▶ **EXERCISE DESCRIPTION**: Begin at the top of the listing below. Write each line out exactly, ending with the line that holds "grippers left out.".

▶ **GIVEN RECORDS**:
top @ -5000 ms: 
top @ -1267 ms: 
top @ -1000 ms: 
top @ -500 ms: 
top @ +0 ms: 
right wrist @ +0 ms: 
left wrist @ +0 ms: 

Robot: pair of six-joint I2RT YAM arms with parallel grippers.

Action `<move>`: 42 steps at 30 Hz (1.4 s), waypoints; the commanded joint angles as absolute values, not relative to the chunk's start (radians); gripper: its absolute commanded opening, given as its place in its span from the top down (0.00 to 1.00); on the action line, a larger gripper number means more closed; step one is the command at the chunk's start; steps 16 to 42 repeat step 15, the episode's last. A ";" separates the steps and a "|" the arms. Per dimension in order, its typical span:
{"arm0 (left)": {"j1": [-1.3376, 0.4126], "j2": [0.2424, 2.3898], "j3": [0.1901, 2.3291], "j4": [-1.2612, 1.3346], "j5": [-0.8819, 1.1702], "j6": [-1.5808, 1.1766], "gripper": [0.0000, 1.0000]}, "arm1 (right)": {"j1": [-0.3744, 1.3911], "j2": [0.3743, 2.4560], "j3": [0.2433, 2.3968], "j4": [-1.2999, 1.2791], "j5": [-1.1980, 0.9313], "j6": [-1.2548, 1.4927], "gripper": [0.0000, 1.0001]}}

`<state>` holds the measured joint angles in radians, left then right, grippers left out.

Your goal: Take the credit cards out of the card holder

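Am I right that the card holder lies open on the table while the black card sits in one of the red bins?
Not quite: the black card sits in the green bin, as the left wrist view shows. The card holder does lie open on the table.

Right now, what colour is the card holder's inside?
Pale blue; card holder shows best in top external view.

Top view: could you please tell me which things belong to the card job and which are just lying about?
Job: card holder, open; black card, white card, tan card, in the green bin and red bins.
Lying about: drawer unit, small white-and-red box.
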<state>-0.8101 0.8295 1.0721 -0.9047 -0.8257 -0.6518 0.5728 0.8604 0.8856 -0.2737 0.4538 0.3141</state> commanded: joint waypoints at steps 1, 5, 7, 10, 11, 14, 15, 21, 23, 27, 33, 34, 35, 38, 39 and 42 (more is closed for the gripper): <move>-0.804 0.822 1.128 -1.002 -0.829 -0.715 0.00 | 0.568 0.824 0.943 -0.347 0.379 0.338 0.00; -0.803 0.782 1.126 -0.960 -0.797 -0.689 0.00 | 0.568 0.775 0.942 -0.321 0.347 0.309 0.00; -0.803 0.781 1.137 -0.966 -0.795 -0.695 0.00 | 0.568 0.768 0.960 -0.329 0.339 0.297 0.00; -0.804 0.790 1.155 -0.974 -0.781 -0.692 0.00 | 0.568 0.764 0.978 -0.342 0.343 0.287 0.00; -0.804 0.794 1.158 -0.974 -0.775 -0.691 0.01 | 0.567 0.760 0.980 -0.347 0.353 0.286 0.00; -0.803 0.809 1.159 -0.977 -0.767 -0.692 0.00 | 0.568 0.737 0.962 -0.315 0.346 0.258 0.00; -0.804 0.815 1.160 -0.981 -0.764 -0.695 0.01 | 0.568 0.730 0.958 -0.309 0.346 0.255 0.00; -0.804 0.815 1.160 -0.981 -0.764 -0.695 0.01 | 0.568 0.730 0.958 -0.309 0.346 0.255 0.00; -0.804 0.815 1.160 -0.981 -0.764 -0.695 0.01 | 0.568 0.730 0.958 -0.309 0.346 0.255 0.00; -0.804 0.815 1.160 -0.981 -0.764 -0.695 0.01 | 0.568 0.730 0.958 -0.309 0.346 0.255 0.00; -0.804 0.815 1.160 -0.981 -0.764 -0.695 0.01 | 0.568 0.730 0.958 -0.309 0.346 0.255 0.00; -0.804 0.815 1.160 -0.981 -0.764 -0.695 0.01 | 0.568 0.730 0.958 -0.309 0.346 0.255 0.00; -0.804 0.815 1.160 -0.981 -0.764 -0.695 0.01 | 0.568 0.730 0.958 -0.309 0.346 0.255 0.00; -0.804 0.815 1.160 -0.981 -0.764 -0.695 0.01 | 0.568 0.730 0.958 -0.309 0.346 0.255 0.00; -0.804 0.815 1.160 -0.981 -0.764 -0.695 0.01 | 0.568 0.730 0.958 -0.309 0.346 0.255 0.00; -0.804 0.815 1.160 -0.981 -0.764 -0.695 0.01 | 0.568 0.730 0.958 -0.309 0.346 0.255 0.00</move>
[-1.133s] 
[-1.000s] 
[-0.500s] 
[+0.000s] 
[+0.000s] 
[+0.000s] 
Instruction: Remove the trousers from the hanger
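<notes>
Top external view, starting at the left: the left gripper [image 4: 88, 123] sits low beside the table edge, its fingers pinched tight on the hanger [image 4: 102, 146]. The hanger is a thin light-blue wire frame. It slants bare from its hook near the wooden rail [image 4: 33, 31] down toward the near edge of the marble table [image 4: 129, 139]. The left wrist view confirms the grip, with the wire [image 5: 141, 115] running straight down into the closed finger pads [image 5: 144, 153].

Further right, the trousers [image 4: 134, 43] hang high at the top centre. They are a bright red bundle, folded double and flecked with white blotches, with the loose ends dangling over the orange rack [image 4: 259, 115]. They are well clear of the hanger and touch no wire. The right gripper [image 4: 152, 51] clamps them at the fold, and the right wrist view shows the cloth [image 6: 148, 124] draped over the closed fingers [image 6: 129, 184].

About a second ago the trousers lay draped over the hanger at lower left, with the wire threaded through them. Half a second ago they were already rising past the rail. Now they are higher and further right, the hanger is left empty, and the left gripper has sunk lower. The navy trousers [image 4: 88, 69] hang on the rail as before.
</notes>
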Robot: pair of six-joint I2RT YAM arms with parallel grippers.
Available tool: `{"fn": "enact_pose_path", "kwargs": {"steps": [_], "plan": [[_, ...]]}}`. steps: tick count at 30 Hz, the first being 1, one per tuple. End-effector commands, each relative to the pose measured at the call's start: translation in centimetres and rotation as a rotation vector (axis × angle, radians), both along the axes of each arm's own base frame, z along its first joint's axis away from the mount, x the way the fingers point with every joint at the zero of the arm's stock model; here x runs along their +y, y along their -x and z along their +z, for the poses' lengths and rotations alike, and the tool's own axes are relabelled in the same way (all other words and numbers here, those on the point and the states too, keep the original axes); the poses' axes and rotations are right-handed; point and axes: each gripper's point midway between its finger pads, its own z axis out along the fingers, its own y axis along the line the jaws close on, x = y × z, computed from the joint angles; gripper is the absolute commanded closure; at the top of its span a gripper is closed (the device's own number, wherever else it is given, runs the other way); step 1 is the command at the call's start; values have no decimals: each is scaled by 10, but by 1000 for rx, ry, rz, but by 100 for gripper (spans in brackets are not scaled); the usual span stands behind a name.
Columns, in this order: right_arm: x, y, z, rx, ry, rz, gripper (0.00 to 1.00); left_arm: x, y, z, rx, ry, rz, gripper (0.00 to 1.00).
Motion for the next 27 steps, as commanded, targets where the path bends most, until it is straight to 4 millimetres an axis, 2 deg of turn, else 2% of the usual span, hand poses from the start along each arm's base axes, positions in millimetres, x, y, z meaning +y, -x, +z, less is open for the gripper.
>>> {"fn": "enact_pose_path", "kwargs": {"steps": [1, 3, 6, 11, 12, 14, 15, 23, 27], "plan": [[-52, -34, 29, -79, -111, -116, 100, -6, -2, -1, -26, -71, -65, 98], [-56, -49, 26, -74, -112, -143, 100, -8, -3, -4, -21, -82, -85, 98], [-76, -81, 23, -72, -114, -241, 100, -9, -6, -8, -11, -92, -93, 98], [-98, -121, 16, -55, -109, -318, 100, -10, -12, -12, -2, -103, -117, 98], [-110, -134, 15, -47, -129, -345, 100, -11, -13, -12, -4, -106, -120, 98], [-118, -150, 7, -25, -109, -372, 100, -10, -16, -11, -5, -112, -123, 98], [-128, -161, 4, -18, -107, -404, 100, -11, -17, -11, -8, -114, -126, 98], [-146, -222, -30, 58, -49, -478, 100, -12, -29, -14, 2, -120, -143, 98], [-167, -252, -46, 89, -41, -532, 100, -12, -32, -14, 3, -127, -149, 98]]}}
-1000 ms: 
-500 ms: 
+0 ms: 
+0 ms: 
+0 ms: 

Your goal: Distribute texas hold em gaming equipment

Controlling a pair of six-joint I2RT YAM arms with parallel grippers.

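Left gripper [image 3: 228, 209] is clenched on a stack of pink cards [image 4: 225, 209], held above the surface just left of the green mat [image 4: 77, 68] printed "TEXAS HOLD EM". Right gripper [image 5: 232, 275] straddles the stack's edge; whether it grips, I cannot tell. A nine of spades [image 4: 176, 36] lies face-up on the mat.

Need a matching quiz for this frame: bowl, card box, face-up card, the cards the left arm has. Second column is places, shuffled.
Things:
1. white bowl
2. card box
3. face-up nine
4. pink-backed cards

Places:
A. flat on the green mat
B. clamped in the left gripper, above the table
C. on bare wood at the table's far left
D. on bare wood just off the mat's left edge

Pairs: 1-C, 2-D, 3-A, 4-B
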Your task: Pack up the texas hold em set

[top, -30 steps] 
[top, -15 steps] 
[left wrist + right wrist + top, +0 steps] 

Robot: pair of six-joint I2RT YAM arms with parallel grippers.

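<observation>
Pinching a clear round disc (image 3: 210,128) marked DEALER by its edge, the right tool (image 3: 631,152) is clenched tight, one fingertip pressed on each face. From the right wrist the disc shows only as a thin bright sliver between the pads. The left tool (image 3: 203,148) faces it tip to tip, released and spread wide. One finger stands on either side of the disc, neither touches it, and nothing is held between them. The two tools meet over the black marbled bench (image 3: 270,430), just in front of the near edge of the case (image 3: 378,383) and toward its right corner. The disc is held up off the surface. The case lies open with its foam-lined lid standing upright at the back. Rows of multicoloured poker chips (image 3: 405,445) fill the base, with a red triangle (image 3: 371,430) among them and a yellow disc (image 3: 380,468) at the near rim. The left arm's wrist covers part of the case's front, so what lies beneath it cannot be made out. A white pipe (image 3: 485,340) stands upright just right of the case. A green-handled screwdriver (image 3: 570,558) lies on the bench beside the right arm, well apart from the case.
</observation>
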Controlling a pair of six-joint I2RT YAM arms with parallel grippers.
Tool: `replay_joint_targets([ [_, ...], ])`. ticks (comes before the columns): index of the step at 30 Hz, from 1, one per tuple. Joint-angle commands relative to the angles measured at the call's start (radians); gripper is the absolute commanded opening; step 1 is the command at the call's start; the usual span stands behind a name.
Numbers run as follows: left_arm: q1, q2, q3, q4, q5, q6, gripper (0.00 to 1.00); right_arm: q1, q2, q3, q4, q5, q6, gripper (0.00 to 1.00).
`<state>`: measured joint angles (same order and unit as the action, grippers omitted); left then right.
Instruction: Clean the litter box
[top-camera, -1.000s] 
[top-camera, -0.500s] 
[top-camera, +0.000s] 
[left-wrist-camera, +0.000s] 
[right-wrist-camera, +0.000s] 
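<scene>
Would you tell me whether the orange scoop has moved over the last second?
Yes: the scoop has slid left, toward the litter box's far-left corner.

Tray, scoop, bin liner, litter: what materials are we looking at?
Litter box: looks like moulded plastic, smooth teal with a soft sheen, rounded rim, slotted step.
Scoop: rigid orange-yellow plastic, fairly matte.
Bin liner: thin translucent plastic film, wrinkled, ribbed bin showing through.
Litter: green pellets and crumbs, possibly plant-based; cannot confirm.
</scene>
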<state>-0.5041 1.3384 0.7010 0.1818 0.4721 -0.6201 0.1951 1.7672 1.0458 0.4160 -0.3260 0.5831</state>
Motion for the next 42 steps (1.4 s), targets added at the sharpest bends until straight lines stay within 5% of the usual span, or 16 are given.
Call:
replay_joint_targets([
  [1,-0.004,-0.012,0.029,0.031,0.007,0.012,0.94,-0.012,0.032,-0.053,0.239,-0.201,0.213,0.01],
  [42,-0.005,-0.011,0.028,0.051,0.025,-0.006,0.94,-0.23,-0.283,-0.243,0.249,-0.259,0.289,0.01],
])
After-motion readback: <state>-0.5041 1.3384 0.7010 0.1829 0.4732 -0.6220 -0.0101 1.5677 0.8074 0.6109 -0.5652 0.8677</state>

▶ **COMPLETED TASK**:
top @ -5000 ms: 
top @ -1267 ms: 
top @ -1000 ms: 
top @ -500 ms: 
top @ +0 ms: 
right wrist @ +0 ms: 
left wrist @ +0 ms: 

Robot: pair of six-joint I2RT YAM arms with parallel grippers.

Action `<move>`: 42 steps at 30 Hz (1.4 s), waypoints; the commanded joint angles as absolute values, not relative to the chunk's start (radians); gripper: its absolute commanded opening, given as its place in its span from the top down (0.00 to 1.00); on the action line, a larger gripper number means more closed; step one is the command at the chunk's start; steps 16 to 42 repeat step 15, the episode's last. A ";" separates the steps and a "|" the arms. Per dimension in order, its typical span:
{"arm0 (left)": {"j1": [-1.3376, 0.4126], "j2": [0.2424, 2.3898], "j3": [0.1901, 2.3291], "j4": [-1.2612, 1.3346], "j5": [-0.8819, 1.1702], "j6": [-1.5808, 1.1766], "gripper": [0.0000, 1.0000]}, "arm1 (right)": {"j1": [-0.3744, 1.3911], "j2": [0.3743, 2.4560], "j3": [0.2433, 2.3968], "j4": [-1.2999, 1.2791], "j5": [-1.1980, 0.9313], "j6": [-1.2548, 1.4927], "gripper": [0.0000, 1.0001]}}

`<state>` holds the measured joint angles in radians, left then right, grippers left out.

Nothing more remains to be added to this answer.